# SMF Premier membership



## smokingohiobutcher (Dec 1, 2010)

Wow I feel stupid!   I just realized I never did my deed to support this site.  Please forgive me oh great smokin community!  Can some one direct me to the area that we pay our dues?








Again sorry everyone!

SOB


----------



## nwdave (Dec 1, 2010)

Hey, don't beat yourself up.  You've paid your dues in another manner, by your great thread postings.  It's been very enlightening.

 


SmokingOhioButcher said:


> Wow I feel stupid!   I just realized I never did my deed to support this site.  Please forgive me oh great smokin community!  Can some one direct me to the area that we pay our dues?
> 
> 
> 
> ...


----------



## squirrel (Dec 1, 2010)

http://www.smokingmeatforums.com/payment.php

This is the one I used!


----------



## smokingohiobutcher (Dec 10, 2010)

Thanks Squirrely Girl!!

I just straightened out paypal and now its official...I am a PREMIER MEMBER!   For all the info i've gotten here I feel its a great deal.
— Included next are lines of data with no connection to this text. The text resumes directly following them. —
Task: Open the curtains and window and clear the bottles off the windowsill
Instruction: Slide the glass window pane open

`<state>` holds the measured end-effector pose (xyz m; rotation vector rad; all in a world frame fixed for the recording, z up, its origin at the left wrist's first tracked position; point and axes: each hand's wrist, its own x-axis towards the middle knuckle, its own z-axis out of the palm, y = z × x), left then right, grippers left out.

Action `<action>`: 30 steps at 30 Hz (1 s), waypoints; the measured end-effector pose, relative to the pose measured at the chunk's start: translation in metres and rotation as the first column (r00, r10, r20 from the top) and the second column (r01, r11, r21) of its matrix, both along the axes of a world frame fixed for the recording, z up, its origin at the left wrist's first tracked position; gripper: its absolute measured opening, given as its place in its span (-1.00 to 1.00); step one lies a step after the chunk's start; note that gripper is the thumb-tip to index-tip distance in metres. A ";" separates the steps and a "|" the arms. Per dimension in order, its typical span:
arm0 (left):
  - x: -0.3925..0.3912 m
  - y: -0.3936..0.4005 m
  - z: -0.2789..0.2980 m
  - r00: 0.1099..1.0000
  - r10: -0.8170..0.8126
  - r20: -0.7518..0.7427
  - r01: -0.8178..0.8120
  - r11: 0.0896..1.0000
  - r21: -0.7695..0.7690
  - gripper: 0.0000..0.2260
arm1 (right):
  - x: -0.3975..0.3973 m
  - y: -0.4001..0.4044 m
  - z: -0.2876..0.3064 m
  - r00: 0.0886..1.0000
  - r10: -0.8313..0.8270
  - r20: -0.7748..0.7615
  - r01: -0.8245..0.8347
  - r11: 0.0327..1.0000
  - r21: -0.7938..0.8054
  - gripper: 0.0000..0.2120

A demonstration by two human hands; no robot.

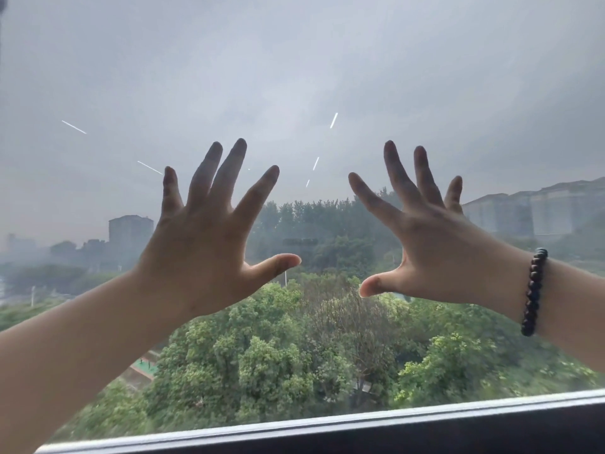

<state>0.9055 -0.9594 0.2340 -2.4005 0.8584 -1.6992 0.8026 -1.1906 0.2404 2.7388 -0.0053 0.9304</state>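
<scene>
A large window pane [294, 77] fills the head view, with grey sky, trees and buildings behind it. My left hand [209, 237] is raised in front of the glass at centre left, fingers spread and straight, holding nothing. My right hand [425, 234] is raised at centre right, fingers spread the same way, with a dark bead bracelet [533, 293] on its wrist. Whether the fingertips touch the glass I cannot tell. No curtains and no bottles are in view.
The window's lower frame [327, 424] runs as a pale strip across the bottom, with a dark band [458, 437] beneath it. Thin bright streaks of reflection show on the glass above my hands. A dark edge stands at the far upper left.
</scene>
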 end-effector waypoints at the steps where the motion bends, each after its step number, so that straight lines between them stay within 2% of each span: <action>1: 0.001 0.004 0.000 1.000 -0.012 0.003 0.012 1.000 -0.008 -0.08 | 0.002 0.006 0.000 1.000 0.007 0.000 -0.007 1.000 0.001 0.23; 13: 0.006 0.018 0.011 0.998 -0.053 0.021 0.054 0.998 -0.044 -0.03 | 0.023 0.066 -0.002 0.995 0.096 -0.009 -0.096 0.995 0.021 0.22; 22: 0.010 0.041 0.011 0.996 -0.058 -0.065 0.052 0.994 -0.099 0.06 | 0.040 0.105 -0.003 0.990 0.144 0.002 -0.144 0.989 0.025 0.22; 30: 0.024 0.081 0.010 0.995 -0.020 -0.100 0.012 0.997 -0.082 0.06 | 0.053 0.140 -0.005 0.985 0.173 0.017 -0.173 0.985 0.018 0.22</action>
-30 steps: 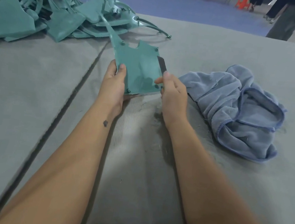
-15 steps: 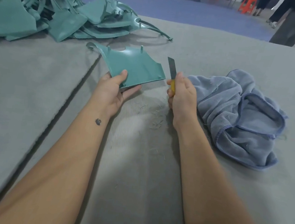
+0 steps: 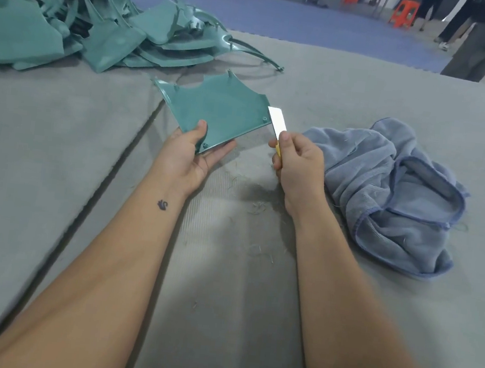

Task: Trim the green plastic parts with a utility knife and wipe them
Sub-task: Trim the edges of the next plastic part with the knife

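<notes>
Both hands are busy: left hand pinches the green part, right hand grips the utility knife, blade touching its right edge.

Your work table is covered in grey matting, with a dark seam running diagonally through its left side. A heap of green plastic parts lies at your far left corner, thin curved strips trailing from it toward the middle. A crumpled blue cloth lies at your right. Fine shavings are scattered on the ribbed mat at the centre.
</notes>
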A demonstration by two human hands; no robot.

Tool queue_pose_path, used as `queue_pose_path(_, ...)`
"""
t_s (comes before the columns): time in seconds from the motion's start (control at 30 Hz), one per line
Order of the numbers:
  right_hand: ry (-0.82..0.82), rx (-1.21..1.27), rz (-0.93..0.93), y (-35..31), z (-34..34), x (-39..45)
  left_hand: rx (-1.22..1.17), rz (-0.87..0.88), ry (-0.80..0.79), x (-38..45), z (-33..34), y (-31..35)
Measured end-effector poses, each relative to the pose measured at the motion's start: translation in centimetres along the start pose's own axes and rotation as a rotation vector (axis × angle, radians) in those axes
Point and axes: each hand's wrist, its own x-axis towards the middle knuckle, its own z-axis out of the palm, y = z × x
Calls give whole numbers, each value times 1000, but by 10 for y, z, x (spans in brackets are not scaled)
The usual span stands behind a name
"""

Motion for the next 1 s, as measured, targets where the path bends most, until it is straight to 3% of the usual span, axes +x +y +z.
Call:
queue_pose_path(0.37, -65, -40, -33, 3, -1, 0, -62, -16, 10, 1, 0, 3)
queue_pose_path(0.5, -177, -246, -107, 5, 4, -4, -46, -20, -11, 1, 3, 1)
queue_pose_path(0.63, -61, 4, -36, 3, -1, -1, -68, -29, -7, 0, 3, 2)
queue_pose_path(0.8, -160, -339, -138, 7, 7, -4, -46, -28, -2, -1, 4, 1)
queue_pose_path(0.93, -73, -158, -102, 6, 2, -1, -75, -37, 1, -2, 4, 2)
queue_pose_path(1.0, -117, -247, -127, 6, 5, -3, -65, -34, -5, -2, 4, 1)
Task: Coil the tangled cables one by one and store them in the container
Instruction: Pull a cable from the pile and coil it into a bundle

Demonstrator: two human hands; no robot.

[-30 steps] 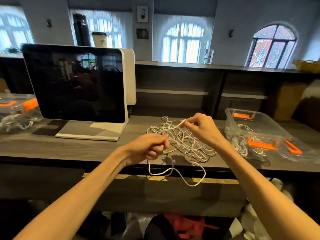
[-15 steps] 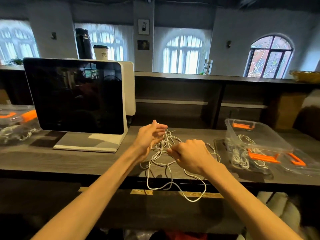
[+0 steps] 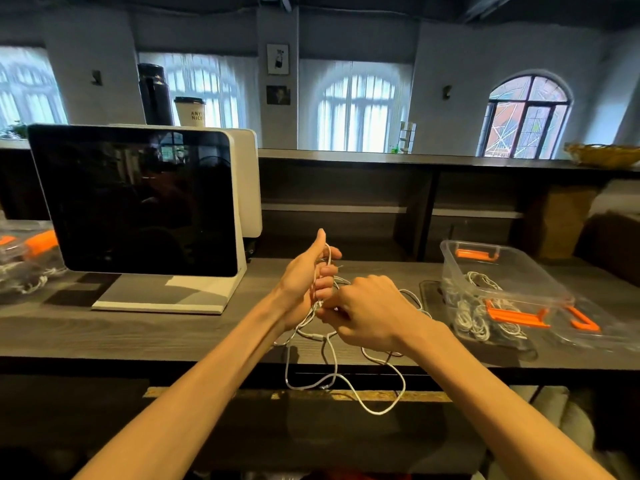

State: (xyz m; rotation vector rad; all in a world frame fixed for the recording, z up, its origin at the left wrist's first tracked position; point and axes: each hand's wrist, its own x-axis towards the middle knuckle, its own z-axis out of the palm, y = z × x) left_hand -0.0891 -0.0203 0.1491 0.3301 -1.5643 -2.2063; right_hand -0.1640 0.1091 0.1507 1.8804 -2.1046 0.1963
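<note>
At the desk (image 3: 138, 334) centre, the left hand (image 3: 304, 275) has its grip curled around a white cable (image 3: 329, 372); the right hand (image 3: 367, 313) pinches it. The clear container (image 3: 498, 271) sits at three o'clock.

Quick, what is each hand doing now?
Left hand: holds white cable looped around its fingers.
Right hand: pinches the same cable.

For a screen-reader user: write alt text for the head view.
A left hand holds white cable loops while the right hand pinches the strand beside it, above a wooden counter. A clear container of coiled cables sits right.
</note>
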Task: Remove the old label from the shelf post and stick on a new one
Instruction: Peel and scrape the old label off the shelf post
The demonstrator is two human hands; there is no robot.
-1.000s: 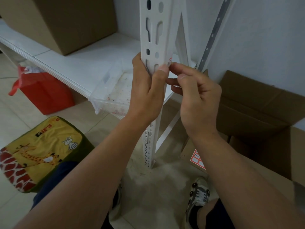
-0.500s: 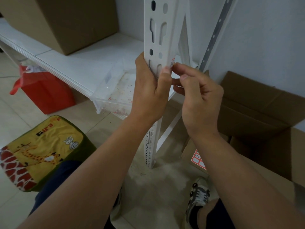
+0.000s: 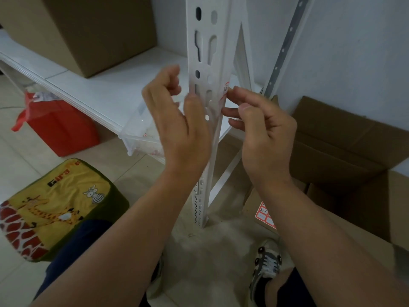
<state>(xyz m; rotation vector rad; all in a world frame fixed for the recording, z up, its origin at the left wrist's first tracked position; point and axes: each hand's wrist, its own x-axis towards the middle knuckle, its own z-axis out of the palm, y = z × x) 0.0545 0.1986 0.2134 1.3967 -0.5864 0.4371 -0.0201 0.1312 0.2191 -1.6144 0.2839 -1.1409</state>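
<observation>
A white slotted shelf post (image 3: 208,52) stands upright in the middle of the view. A small white label with red edging (image 3: 224,91) sits on the post's right face, seen edge-on. My right hand (image 3: 263,134) is beside it, its index fingertip touching the label's edge. My left hand (image 3: 177,120) hovers just left of the post, blurred, fingers curled loosely, thumb near the post's front face and holding nothing. A sheet of red-bordered labels (image 3: 265,214) lies on cardboard at the lower right.
A white shelf board (image 3: 99,94) carries a large cardboard box (image 3: 88,29) and a clear plastic bin (image 3: 141,138). An open cardboard box (image 3: 354,156) lies to the right. A red bag (image 3: 59,127) and a giraffe-print cushion (image 3: 51,207) sit on the floor at left.
My left hand has let go of the post and pulled away to the left. My right hand stays at the label on the post's right face.
</observation>
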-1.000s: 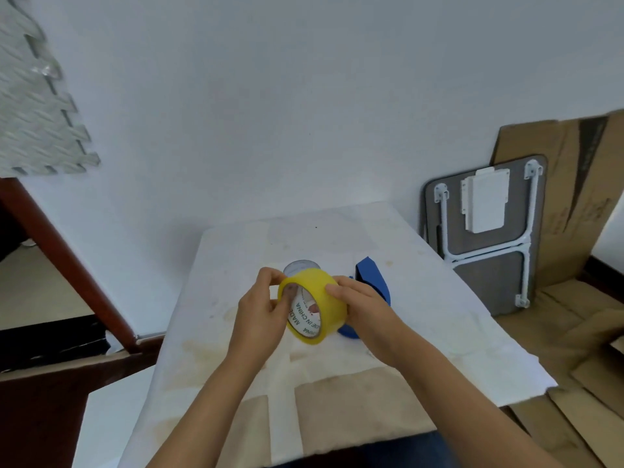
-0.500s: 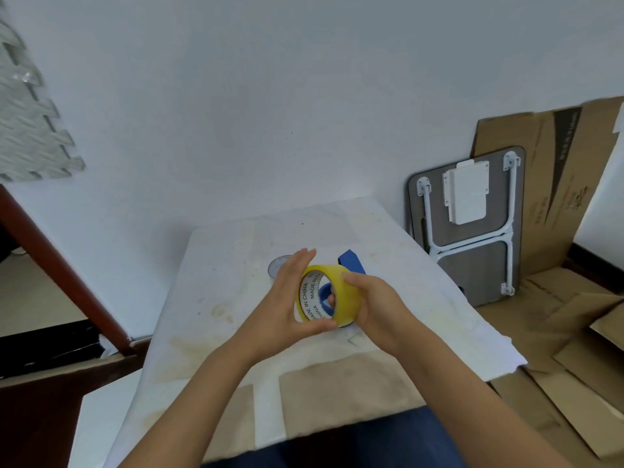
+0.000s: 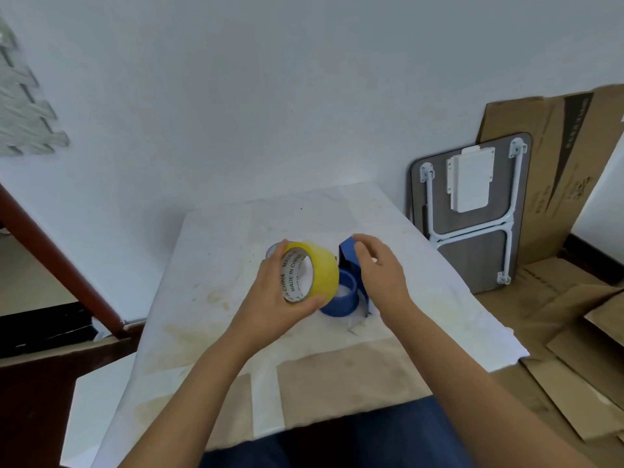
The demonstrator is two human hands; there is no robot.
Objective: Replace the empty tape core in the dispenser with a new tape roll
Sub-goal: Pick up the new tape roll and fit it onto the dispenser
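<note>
White wall behind, paper-covered table [image 3: 219, 265] stained and taped, folded lap desk [image 3: 472, 211] and flattened cardboard [image 3: 567, 157] off to the right.

Left hand [image 3: 270, 298] holds the yellow tape roll [image 3: 312, 273] just above the table, thumb underneath and fingers over the top rim, clamped across its diameter, core hole facing the camera. Right hand [image 3: 378, 271] hovers over the blue dispenser [image 3: 347, 285], fingers loosely apart, apparently touching nothing. Dispenser sits on the table just beside the roll, hub looks bare. A clear ring [image 3: 274, 251], probably the old core, lies behind the left hand.

Judgement: roll is light and rigid, smooth glossy sides so mildly slippery. Keep the rim-to-rim pinch or hook a finger through the core. Dispenser is light plastic and likely to skate, so pin its frame. Blade location not visible.
</note>
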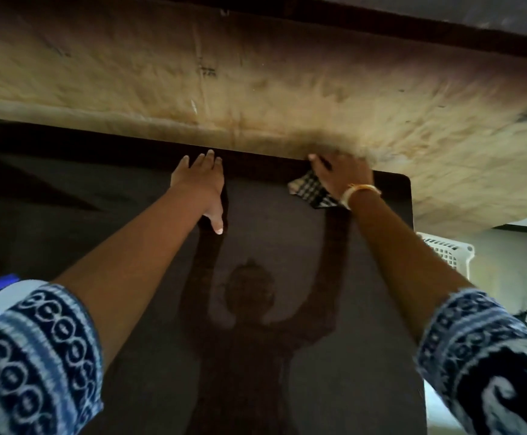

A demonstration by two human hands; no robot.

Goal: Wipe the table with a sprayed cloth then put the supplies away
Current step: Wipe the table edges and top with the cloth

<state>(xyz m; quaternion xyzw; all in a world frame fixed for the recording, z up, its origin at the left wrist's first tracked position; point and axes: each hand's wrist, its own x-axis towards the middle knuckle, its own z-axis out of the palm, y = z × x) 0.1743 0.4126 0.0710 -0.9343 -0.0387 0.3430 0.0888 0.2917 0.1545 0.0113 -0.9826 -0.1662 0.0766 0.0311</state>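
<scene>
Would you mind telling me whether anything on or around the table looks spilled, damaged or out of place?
Nothing looks spilled or broken. The dark table shows only the person's shadow. The right hand presses the checked cloth at the far edge; the left hand rests flat. The wall behind is stained and creased.

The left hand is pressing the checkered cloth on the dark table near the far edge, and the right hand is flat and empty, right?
Not quite. It's swapped: the head view shows the right hand pressing the checkered cloth on the dark table near the far edge, and the left hand is flat and empty.
</scene>
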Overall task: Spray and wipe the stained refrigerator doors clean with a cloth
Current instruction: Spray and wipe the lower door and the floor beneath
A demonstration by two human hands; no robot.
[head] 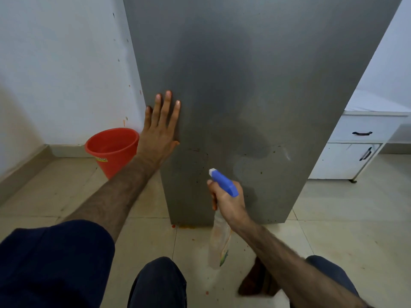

So come on everybody help support this great site if you can!

SOB


----------



## mballi3011 (Dec 10, 2010)

Well Thanks from all of us out here that are hooked to this place. Now I know this sites not going anywhere but we all need to do our part to keep it going. Thanks SOB.


----------



## meateater (Dec 10, 2010)

SOB, I always thought you were a PM. You're a great member here. Now this is a great post for 2011, lets help Jeff keep the doors open and renew or sign up for the first time. You couldn't buy a book with all the knowledge you will learn here that cheap.


----------



## smokingohiobutcher (Dec 10, 2010)

Ya know I had  ment to sign up not long after I found this great site.  Some how it slipped out of my steel trap of a mind! 
	

	
	
		
		



		
		
	


	





I always try to Pay It Forward when it comes to the knowledge that has been bestowed upon me!

SOB


----------